Die neusten Erkenntnisse reihen sich in eine bittere Liste der Versäumnisse ein. Kritische Stimmen wurden bereits in der Vergangenheit laut, als öffentlich wurde, dass der lokale Notruf zum Tatzeitpunkt für viele Menschen, darunter Mordopfer Vili Viorel Păun, auch nach mehreren Versuchen nicht erreichbar war. Die Apparate waren in der Terrornacht nicht durchgängig besetzt und es gab keine Rufumleitung zu einer Leitstelle. Darüber hinaus sorgte die Tatsache, dass der Notausgang der „Arena Bar“ zur Tatzeit verriegelt war, für Entsetzen. Said Nesar Hasehemi und Hamza Kurtović wurden in der „Arena Bar“ von dem Attentäter ermordet. Mehrere Zeug:innenaussagen belegen, dass den Anwesenden eine Flucht durch den Notausgang unmöglich war. Ermittlungen zu diesem Umstand wurden von der Staatsanwaltschaft Hanau eingestellt. Im Sommer 2021 wächst die Liste der Skandale rund um den Anschlag von Hanau erneut. Wie auch Belltower.News berichtete, wurde eine Einheit des Frankfurter SEK wegen Verdacht auf Rechtsextremismus aufgelöst. In der Nacht des rechtsterroristischen Anschlags waren 13 Polizeibeamte dieses Teams im Einsatz. 

Zwar läuft seit einem halben Jahr der Untersuchungsausschuss zum rassistischen Attentat in Hanau, doch es war eine zivilgesellschaftliche Gruppe, die enorme Arbeit in die Aufklärung der Tat investierte und nun die neuen Erkenntnisse ans Licht brachte. Die Rechercheagentur Forensic Architecture wurde 2011 in London gegründet und setzt sich mittels wissenschaftlicher, technischer und juristischer Methoden mit verschiedensten Vorfällen auseinander. Das Team aus Forschenden aus Berlin und London wurde von Anwält:innen der Opferfamilien beauftragt, die Ermittlungen der Tatnacht zu überprüfen. Die Ergebnisse dieser Recherche lieferten nun einen wichtigen Beitrag zur weiteren Aufklärung der Umstände um den Anschlag. Die Ausstellung im Frankfurter Kunstverein ist noch bis zum 11. September zu sehen.

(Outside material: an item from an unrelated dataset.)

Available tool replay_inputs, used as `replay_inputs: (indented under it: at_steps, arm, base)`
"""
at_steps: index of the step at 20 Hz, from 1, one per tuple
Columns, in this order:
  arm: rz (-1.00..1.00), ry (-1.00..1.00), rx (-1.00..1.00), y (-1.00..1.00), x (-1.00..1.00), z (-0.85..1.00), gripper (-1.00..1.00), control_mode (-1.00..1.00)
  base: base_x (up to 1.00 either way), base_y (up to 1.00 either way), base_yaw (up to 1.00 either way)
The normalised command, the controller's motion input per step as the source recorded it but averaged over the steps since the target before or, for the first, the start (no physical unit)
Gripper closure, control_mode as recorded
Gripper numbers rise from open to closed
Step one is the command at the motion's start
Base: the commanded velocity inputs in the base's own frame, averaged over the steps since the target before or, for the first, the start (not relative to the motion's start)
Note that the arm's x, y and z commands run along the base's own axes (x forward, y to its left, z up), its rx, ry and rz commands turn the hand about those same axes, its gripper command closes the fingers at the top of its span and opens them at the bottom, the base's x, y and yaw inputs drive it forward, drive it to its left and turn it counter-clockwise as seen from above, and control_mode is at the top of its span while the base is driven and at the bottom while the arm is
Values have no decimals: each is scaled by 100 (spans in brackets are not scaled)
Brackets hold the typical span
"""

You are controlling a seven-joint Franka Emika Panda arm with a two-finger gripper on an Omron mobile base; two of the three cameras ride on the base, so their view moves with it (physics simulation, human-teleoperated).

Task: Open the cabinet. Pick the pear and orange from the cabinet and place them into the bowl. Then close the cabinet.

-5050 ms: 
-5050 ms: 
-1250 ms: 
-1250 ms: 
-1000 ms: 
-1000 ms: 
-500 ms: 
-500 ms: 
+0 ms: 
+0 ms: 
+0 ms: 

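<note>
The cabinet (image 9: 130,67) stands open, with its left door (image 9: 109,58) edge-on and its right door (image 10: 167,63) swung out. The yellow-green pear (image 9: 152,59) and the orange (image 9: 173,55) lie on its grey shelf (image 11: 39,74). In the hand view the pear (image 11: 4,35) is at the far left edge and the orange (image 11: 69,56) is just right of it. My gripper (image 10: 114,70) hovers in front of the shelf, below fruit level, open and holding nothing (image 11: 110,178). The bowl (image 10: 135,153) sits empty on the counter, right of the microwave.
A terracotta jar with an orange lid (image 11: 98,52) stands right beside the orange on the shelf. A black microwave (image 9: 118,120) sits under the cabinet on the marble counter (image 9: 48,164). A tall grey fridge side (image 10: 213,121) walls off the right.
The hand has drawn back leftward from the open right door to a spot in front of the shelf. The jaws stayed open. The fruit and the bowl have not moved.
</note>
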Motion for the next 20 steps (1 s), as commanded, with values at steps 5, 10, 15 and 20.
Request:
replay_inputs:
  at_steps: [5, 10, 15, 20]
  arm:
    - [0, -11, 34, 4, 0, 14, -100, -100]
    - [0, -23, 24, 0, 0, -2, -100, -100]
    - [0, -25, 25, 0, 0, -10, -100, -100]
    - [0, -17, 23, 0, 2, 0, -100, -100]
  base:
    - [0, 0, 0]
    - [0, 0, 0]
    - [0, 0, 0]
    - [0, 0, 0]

Die Tatsache, dass die nun aufgedeckten Umstände des Polizeieinsatzes wahrscheinlich nie an die Öffentlichkeit gekommen wären, ist erschreckend und bekräftigt abermals die Notwendigkeit des zivilgesellschaftliches Engagements und seine entscheidende Rolle für eine umfassende Aufklärung und Aufarbeitung.